What is expected:
Your task is to extract every line from the material below exactly.

Material supplied:
- Opening Delimiter -

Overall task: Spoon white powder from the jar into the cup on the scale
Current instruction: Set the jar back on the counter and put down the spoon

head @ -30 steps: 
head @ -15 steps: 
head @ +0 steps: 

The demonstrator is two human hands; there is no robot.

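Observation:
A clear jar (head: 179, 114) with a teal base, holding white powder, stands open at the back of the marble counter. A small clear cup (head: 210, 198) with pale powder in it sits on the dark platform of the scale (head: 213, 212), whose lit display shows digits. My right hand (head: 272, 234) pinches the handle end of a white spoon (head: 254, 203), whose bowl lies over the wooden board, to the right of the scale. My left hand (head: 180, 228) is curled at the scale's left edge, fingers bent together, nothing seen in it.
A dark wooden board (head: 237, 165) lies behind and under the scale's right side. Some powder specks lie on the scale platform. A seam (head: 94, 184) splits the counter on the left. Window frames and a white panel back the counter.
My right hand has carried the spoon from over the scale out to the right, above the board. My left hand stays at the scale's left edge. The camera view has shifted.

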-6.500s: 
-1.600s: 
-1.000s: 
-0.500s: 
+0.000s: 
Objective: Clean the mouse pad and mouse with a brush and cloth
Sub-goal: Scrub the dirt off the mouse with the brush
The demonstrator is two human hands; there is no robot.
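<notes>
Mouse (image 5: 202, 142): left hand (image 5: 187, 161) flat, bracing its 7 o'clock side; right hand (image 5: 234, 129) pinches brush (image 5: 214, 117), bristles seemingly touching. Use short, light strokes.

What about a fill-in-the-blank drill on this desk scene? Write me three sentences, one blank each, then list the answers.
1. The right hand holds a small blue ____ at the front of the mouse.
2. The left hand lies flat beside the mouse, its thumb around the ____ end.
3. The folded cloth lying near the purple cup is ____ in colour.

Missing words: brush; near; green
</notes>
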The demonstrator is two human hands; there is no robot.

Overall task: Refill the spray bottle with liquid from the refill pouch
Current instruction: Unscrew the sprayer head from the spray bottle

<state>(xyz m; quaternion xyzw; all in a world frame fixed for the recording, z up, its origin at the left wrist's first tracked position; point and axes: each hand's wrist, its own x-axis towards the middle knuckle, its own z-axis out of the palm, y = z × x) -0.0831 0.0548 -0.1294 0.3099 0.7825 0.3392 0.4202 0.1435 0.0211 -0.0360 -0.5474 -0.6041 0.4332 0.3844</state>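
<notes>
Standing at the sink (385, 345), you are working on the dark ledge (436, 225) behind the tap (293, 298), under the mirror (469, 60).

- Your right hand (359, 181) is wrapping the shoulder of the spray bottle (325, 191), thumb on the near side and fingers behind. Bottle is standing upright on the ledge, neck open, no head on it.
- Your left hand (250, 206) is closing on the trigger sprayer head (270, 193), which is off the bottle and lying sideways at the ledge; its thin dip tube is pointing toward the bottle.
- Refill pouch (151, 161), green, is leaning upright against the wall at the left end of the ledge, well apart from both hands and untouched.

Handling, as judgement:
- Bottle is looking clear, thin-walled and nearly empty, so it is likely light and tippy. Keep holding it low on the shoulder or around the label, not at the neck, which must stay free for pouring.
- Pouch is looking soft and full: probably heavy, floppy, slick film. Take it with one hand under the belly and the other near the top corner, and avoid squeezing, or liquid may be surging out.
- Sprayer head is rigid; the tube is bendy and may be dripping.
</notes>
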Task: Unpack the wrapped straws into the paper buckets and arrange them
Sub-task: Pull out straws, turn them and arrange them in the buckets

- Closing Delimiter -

The completed task:
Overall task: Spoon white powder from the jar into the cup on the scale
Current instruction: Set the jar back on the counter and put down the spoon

head @ -30 steps: 
head @ -15 steps: 
head @ +0 steps: 

The demonstrator is two human hands; there is no robot.

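Observation:
A clear jar (head: 179, 114) with a teal base, holding white powder, stands open at the back of the marble counter. A small clear cup (head: 210, 198) with pale powder in it sits on the dark platform of the scale (head: 213, 212), whose lit display shows digits. My right hand (head: 272, 234) pinches the handle end of a white spoon (head: 254, 203), whose bowl lies over the wooden board, to the right of the scale. My left hand (head: 180, 228) is curled at the scale's left edge, fingers bent together, nothing seen in it.
A dark wooden board (head: 237, 165) lies behind and under the scale's right side. Some powder specks lie on the scale platform. A seam (head: 94, 184) splits the counter on the left. Window frames and a white panel back the counter.
My right hand has carried the spoon from over the scale out to the right, above the board. My left hand stays at the scale's left edge. The camera view has shifted.
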
-6.500s: 
-1.600s: 
-1.000s: 
-0.500s: 
+0.000s: 
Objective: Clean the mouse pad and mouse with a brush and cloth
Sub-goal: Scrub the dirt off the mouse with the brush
The demonstrator is two human hands; there is no robot.
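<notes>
Mouse (image 5: 202, 142): left hand (image 5: 187, 161) flat, bracing its 7 o'clock side; right hand (image 5: 234, 129) pinches brush (image 5: 214, 117), bristles seemingly touching. Use short, light strokes.

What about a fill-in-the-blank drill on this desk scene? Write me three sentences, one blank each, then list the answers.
1. The right hand holds a small blue ____ at the front of the mouse.
2. The left hand lies flat beside the mouse, its thumb around the ____ end.
3. The folded cloth lying near the purple cup is ____ in colour.

Missing words: brush; near; green
</notes>
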The demonstrator is two human hands; there is no robot.

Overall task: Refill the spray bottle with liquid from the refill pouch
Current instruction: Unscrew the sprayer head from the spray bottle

<state>(xyz m; quaternion xyzw; all in a world frame fixed for the recording, z up, its origin at the left wrist's first tracked position; point and axes: each hand's wrist, its own x-axis towards the middle knuckle, its own z-axis out of the palm, y = z × x) -0.0831 0.0548 -0.1294 0.3099 0.7825 0.3392 0.4202 0.1435 0.0211 -0.0360 -0.5474 -0.6041 0.4332 0.3844</state>
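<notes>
Standing at the sink (385, 345), you are working on the dark ledge (436, 225) behind the tap (293, 298), under the mirror (469, 60).

- Your right hand (359, 181) is wrapping the shoulder of the spray bottle (325, 191), thumb on the near side and fingers behind. Bottle is standing upright on the ledge, neck open, no head on it.
- Your left hand (250, 206) is closing on the trigger sprayer head (270, 193), which is off the bottle and lying sideways at the ledge; its thin dip tube is pointing toward the bottle.
- Refill pouch (151, 161), green, is leaning upright against the wall at the left end of the ledge, well apart from both hands and untouched.

Handling, as judgement:
- Bottle is looking clear, thin-walled and nearly empty, so it is likely light and tippy. Keep holding it low on the shoulder or around the label, not at the neck, which must stay free for pouring.
- Pouch is looking soft and full: probably heavy, floppy, slick film. Take it with one hand under the belly and the other near the top corner, and avoid squeezing, or liquid may be surging out.
- Sprayer head is rigid; the tube is bendy and may be dripping.
</notes>
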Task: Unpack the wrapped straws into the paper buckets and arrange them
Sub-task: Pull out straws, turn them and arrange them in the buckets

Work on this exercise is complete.